## [Work to be completed]
Search the listing below for the word "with" and copy each line that holds it.
Given material Block Start
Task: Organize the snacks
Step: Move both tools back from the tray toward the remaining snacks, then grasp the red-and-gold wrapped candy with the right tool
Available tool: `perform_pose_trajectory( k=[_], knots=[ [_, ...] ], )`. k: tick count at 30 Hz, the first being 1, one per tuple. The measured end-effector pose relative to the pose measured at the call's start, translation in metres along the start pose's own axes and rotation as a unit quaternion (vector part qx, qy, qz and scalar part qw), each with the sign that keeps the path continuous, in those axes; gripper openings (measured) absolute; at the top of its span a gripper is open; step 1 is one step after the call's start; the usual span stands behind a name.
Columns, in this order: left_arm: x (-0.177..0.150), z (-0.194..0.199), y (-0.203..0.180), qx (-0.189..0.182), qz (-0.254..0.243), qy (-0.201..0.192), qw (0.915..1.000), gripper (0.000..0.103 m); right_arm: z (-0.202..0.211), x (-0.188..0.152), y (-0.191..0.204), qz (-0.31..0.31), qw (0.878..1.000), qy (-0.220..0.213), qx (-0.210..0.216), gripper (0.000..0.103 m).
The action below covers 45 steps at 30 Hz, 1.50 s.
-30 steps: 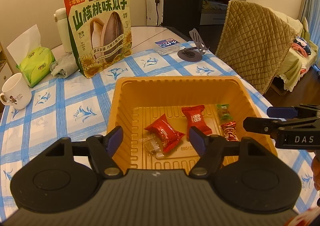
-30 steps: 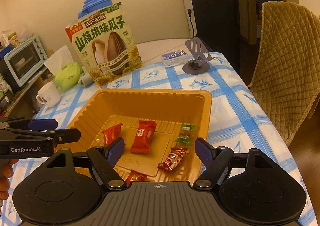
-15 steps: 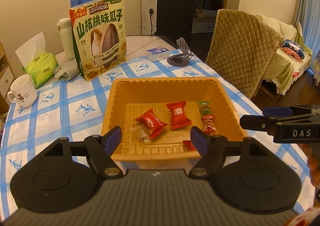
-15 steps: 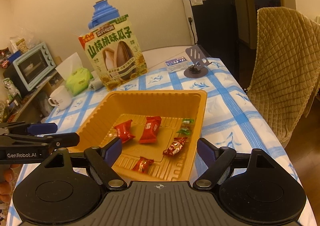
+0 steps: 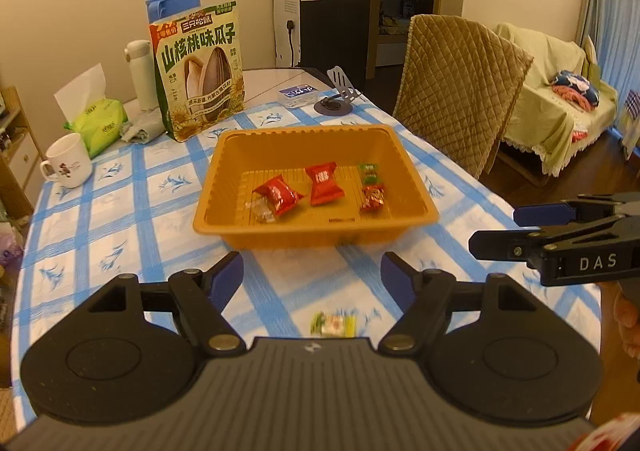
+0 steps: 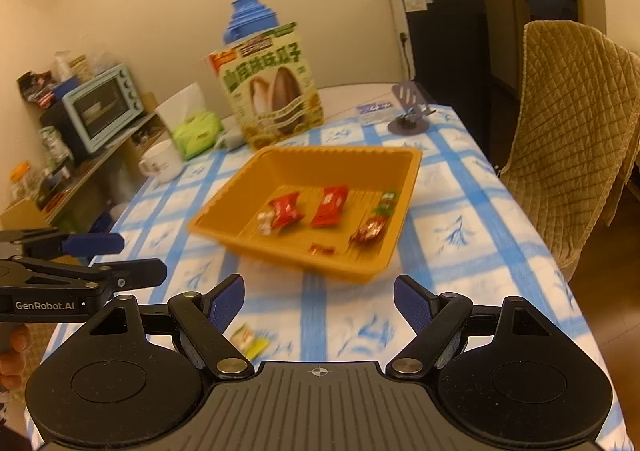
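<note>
Both jaws apart and empty, I eye the candy (image 5: 333, 325) on the surface just below my left gripper (image 5: 312, 277): light, crinkly, slippery; best pinched across its middle.

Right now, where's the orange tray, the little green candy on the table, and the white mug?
orange tray (image 5: 308, 141), left wrist view, far inner wall.
green candy (image 5: 333, 324), left wrist view, wrapper's middle.
white mug (image 5: 69, 159), left wrist view, its side.

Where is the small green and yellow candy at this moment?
The green and yellow candy lies on the tablecloth, outside the orange tray, near the left gripper.
</note>
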<state>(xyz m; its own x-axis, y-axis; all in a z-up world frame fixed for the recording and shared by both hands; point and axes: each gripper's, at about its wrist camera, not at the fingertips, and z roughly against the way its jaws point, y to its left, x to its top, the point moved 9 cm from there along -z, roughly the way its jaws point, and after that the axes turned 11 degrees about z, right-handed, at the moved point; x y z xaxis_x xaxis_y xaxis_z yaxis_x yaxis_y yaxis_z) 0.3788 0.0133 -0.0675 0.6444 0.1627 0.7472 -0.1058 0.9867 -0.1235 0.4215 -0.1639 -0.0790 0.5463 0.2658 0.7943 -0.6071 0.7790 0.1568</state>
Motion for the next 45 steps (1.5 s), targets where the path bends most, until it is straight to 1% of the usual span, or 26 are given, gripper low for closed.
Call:
perform_pose_trajectory(
  k=[9, 21, 33, 39, 45],
  knots=[
    [-0.040, 0.044, 0.002, 0.009, 0.024, 0.005, 0.9997, 0.074, 0.029, -0.038, 0.028, 0.019, 0.999, 0.023, 0.023, 0.082],
    [-0.093, 0.074, 0.023, 0.042, 0.065, 0.034, 0.9964, 0.074, 0.035, -0.075, 0.056, 0.035, 0.996, 0.062, 0.057, 0.082],
    [-0.132, 0.077, 0.031, 0.063, 0.084, 0.070, 0.9920, 0.074, 0.024, -0.109, 0.079, 0.054, 0.989, 0.103, 0.086, 0.082],
    [-0.137, 0.073, 0.036, 0.072, 0.089, 0.076, 0.9905, 0.074, 0.015, -0.120, 0.085, 0.059, 0.987, 0.118, 0.089, 0.082],
    [-0.138, 0.069, 0.041, 0.078, 0.091, 0.079, 0.9897, 0.073, 0.007, -0.124, 0.087, 0.063, 0.986, 0.124, 0.088, 0.082]
  ],
)
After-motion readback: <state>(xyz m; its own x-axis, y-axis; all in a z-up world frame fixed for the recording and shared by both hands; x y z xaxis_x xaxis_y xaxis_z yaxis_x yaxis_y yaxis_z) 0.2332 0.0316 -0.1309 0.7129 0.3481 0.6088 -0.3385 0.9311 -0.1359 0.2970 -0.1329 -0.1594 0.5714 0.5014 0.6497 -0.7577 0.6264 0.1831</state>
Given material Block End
## [Solution for this exercise]
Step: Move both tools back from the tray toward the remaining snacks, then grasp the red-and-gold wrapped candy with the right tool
Available tool: `perform_pose_trajectory( k=[_], knots=[ [_, ...] ], )`. k: tick count at 30 Hz, the first being 1, one per tuple. The measured end-effector pose relative to the pose measured at the call's start, translation in metres along the start pose's own axes and rotation as a unit quaternion (vector part qx, qy, qz and scalar part qw), each with the sign that keeps the path continuous, in those axes; gripper openings (measured) absolute; at the top of its span a gripper is open; step 1 is one step after the call's start; the usual span stands behind a name.

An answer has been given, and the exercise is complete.